Skinwalking is a term for Navajo witchcraft, but someone’s been taking it literally, with skinned corpses showing up across the country. At first, Ann’s resistance to the agents, based on her conspiracy theories about them wanting to overrule her methods, seems exaggerated and oversensitive. It’s even more surprising when the reality turns out to be even more unbelievable than her fears.
The characters are better than the story they’re in. Revelations come fast and suddenly, and I get the impression that if I looked too closely at all of the plot points, the whole thing would unravel. I’d love to see more stories with the investigators, though; their personalities and interaction are immediately appealing.
They’re worthy of the best odd-couple pairings common to this genre. The setup and story remind me of similar movies or TV shows with the premise “he’s X, she’s Y, together, they’re detectives.” The writers have clearly put a lot of thought into their backgrounds, and I got the impression there was much more to them than made it to the page.
The cultural background is unusual and also attractive to the reader. Although the officer is conflicted about her own feelings towards tradition, she defends her people’s practices and strength to the overbearing FBI outsiders.

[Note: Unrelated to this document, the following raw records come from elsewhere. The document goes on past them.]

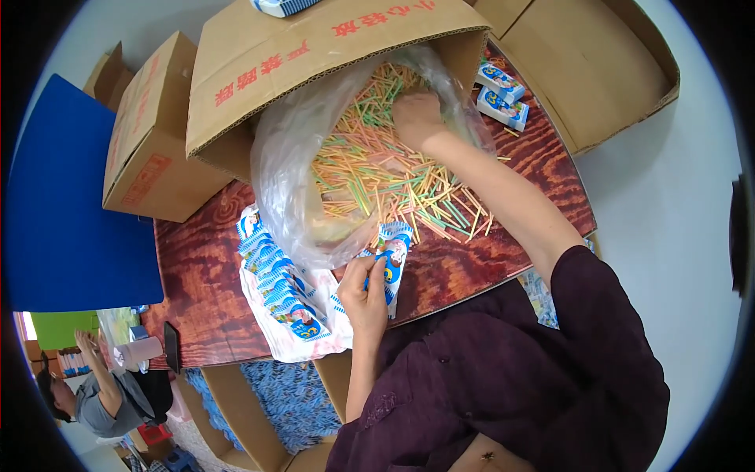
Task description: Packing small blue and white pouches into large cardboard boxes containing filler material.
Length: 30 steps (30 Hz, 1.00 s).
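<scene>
My left hand (365,293) is closed around a small blue and white packet (397,250) at the table's near edge, its fingers pinching it. Further up, my right hand (418,118) reaches into a heap of thin pink, yellow and green sticks (362,169). Its fingertips are hidden among the sticks. The heap spills from a clear plastic bag (275,185) inside a cardboard box (330,39) lying on its side. Left of my left hand, a row of overlapping blue and white packets (275,275) rests on a white sheet (263,330).
Two small blue and white boxes (503,106) lie right of the bag on the red-brown table (200,275). Another carton (149,130) stands at left, an open one (590,71) at far right. Below the table, cartons hold blue packets (287,401). Another person (110,393) is at lower left.
</scene>
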### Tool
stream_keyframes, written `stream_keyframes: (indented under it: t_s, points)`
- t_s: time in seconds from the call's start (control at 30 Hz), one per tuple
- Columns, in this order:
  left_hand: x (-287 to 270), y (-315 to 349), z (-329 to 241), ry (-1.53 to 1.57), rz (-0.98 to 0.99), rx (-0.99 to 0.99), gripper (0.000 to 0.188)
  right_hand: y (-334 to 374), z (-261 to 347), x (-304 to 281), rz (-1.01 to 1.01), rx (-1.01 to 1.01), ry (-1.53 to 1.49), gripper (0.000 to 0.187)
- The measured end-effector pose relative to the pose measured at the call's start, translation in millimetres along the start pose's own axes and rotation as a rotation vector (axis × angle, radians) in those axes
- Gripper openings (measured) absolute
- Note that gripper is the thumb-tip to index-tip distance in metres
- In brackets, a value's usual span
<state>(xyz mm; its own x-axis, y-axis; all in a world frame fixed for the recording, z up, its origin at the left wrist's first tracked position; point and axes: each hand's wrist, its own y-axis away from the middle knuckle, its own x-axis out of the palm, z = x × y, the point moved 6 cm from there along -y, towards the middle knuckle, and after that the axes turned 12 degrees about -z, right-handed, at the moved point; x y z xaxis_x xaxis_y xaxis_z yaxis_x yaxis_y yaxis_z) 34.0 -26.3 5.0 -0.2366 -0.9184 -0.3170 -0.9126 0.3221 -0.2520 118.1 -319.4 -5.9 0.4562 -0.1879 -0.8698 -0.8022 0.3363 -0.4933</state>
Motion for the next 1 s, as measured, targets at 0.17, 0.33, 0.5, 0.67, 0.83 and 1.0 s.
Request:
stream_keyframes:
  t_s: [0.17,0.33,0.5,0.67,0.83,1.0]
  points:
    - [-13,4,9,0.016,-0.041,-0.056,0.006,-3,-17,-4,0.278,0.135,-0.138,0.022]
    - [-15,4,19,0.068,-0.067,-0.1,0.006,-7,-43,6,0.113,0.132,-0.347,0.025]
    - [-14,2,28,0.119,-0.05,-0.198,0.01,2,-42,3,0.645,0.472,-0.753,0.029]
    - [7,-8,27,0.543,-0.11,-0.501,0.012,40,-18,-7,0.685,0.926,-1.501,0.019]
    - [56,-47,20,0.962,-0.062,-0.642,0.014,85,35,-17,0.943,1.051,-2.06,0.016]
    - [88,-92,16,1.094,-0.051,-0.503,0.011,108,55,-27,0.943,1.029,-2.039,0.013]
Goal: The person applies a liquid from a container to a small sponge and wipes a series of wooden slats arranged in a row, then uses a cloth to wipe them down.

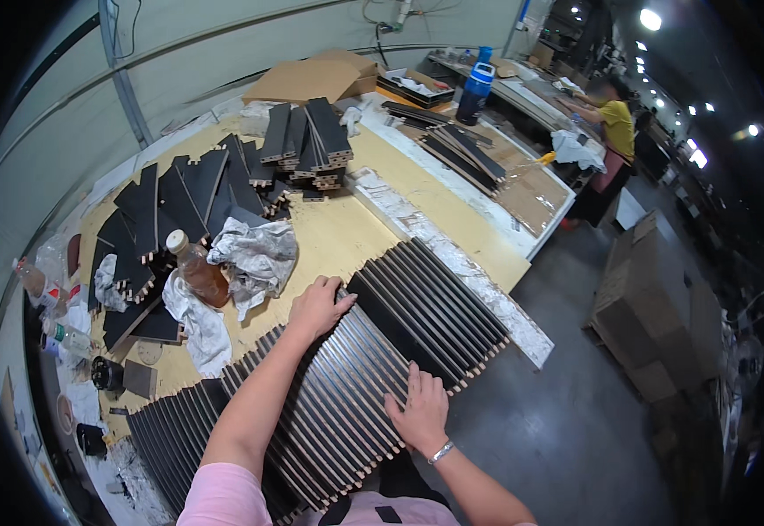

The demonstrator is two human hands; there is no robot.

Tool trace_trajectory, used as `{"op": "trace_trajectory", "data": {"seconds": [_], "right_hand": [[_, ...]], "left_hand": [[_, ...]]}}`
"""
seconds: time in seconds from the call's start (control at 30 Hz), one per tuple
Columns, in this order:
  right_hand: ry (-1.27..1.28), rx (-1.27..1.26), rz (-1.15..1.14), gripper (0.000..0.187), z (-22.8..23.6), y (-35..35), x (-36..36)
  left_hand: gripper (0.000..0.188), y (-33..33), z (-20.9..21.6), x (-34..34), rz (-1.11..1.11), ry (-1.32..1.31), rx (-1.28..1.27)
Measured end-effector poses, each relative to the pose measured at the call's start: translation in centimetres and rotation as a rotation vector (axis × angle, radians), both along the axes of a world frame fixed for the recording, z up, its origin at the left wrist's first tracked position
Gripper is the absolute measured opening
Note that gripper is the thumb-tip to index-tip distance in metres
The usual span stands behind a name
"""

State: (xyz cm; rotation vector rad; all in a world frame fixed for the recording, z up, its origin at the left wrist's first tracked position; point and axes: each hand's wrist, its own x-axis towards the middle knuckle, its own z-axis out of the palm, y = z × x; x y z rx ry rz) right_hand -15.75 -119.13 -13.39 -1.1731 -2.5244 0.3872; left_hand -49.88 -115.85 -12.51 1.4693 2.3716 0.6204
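A row of narrow dark-coated wooden slats (338, 386) with pale notched ends lies along the table's near edge. My left hand (314, 309) is closed at the far end of the shinier middle group, its thumb along the rightmost slat. At the near end of that same slat, my right hand (421, 410) grips with bent fingers, a bracelet on the wrist. The fingers partly hide the slat's two ends. To the right, beyond a flat dark strip, lies another group of slats (435, 307).
Stacked dark boards (307, 140) fill the table's back. A bottle of brown liquid (196, 267) stands beside crumpled white cloths (255, 254). A blue bottle (475, 92) is on the table's far right part. Cardboard boxes (654, 307) stand on the floor; a person in yellow (614, 127) works farther off.
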Motion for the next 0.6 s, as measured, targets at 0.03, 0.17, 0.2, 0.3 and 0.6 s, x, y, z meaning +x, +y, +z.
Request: {"op": "trace_trajectory", "data": {"seconds": [0.03, 0.17, 0.2, 0.3, 0.6], "right_hand": [[-0.008, 0.008, -0.014, 0.09, 0.0, -0.7, 0.0], [0.039, 0.011, -0.014, 0.089, 0.1, -3.3, 0.2], [0.043, -0.003, 0.001, 0.089, 0.5, -3.6, 0.2], [-0.039, -0.013, -0.005, 0.092, 1.9, -2.0, 0.1], [-0.059, 0.034, -0.04, 0.097, -0.2, 3.6, 2.2]], "left_hand": [[0.064, -0.7, -0.2, -0.1, -0.002, -0.003, -0.005], [0.063, -2.8, -0.4, 0.6, -0.011, 0.007, 0.0], [0.063, -3.2, -0.4, 0.5, -0.003, 0.024, -0.003], [0.073, -1.3, -1.2, 0.6, 0.02, 0.085, -0.04], [0.102, 2.4, -1.8, 3.9, -0.182, 0.367, 0.023]]}}
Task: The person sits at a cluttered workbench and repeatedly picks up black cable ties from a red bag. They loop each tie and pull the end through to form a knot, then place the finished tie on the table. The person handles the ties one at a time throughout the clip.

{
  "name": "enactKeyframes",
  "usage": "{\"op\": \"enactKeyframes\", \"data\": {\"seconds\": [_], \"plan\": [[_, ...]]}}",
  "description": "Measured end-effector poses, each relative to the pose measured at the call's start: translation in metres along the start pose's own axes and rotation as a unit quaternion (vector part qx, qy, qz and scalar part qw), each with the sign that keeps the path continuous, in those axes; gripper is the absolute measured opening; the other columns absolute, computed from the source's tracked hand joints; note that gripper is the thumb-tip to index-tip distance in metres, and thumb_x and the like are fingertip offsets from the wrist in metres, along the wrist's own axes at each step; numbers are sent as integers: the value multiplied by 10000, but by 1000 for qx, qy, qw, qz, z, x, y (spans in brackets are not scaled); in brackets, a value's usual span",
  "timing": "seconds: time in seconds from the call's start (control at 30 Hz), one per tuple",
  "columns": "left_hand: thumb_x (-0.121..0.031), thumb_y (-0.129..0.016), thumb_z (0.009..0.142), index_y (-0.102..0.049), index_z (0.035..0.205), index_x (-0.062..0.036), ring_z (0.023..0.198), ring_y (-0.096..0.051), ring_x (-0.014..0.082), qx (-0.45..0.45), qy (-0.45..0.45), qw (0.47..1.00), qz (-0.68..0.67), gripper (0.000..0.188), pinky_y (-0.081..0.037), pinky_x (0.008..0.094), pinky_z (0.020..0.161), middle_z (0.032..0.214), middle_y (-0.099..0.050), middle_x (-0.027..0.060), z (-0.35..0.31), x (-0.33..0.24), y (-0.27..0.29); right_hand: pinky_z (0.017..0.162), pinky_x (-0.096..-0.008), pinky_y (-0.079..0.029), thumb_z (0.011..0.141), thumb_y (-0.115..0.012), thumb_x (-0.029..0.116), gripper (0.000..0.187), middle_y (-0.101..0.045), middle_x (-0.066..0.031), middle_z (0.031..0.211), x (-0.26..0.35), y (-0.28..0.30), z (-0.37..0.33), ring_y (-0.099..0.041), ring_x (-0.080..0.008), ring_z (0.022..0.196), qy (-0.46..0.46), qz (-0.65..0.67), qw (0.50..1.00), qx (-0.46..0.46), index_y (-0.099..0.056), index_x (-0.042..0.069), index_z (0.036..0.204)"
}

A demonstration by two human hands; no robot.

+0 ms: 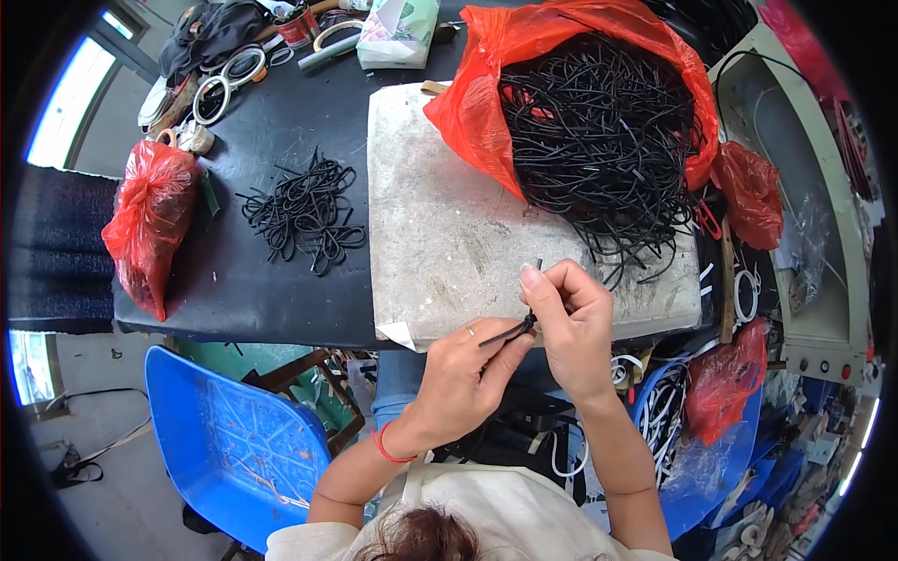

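Observation:
My left hand (470, 372) is closed around a short length of black cord (505, 334), which has a small knot near my thumb. Close by on the right, my right hand (569, 323) pinches the same cord between thumb and forefinger, and one end pokes up above the fingertips. Both hands are just over the near edge of a worn whitish board (440, 243). Beyond them, a red plastic bag (477, 93) lies open with a big heap of black cords (599, 131) spilling out. To the left, a smaller pile of black cords (309, 210) rests on the dark table.
A tied red bag (154, 220) sits at the table's left, with tape rolls (213, 98) and a tissue pack (398, 33) behind. Blue plastic chairs or bins (234, 439) stand below on the left and right. A grey metal cabinet (814, 280) borders the right side.

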State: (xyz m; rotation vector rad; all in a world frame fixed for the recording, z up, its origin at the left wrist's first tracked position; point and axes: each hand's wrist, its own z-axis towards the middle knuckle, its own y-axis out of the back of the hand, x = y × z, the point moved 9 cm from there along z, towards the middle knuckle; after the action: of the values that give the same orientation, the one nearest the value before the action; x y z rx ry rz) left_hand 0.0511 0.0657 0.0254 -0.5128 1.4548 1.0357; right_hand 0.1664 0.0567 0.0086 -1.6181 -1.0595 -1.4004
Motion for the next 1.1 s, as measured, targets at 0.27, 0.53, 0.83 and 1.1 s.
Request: {"op": "enactKeyframes", "data": {"seconds": [0.27, 0.53, 0.83, 1.1], "plan": [[-34, -569, 830, -594, 971, 52, 689, -633, 147, -24, 28, 994, -99, 167, -494, 246, 613, 807, -651, 119, 7, 11, 9, 479, -170, -322, 865, -570, 119, 184, -452, 48, 613, 18, -4, -2, -370, -7, 532, 117, -113, 987, 1, -495, 42, 716], [-29, -593, 828, -583, 988, 59, 744, -612, 124, 31, 132, 942, -307, 183, -510, 236, 673, 862, -638, 110, 8, 41, 8, 534, -165, -369, 899, -521, 209, 190, -521, 27, 704, -11, 11, 2, -451, -15, 615, -83, 55, 993, 57, -580, 39, 839], [-52, -611, 808, -584, 898, 39, 680, -621, 123, 117, 280, 891, -339, 131, -510, 225, 609, 745, -631, 93, 5, 54, 9, 533, -268, -393, 814, -587, 82, 77, -522, -56, 693, 27, -19, -13, -494, -126, 615, 185, -204, 950, 144, -545, 18, 806], [-91, -548, 859, -573, 979, 64, 723, -617, 127, 57, 245, 933, -256, 199, -501, 230, 661, 818, -639, 114, 7, 54, 19, 574, -255, -439, 874, -529, 178, 221, -544, -80, 779, 7, -6, -7, -545, -169, 689, 93, -124, 980, 123, -564, -35, 923]]}}
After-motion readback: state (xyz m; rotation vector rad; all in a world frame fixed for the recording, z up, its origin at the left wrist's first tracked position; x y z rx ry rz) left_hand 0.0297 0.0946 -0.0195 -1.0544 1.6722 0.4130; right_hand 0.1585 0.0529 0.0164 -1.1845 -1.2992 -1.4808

The usual turf battles between the local peace officers and the big-wigs from Washington are made worse by their differences in belief. The book also explains these elements clearly and without patronizing.
Dela Cruz’s digital tones fill every inch of the page with shade. The result is a dark book, with the only white space to rest the eye being found in the word balloons. The text is generically typeset, which allows for different fonts for the different narration of the two main characters, but the all-capital dialogue would have more charm and warmth if it had been hand-lettered. As it is, it’s harsh and cheap-looking, especially when the lettering runs into the edges of the balloons. Hurtt’s art, though, provides plenty of welcome attitude and emotion. It’s a shame it’s so heavily overlaid.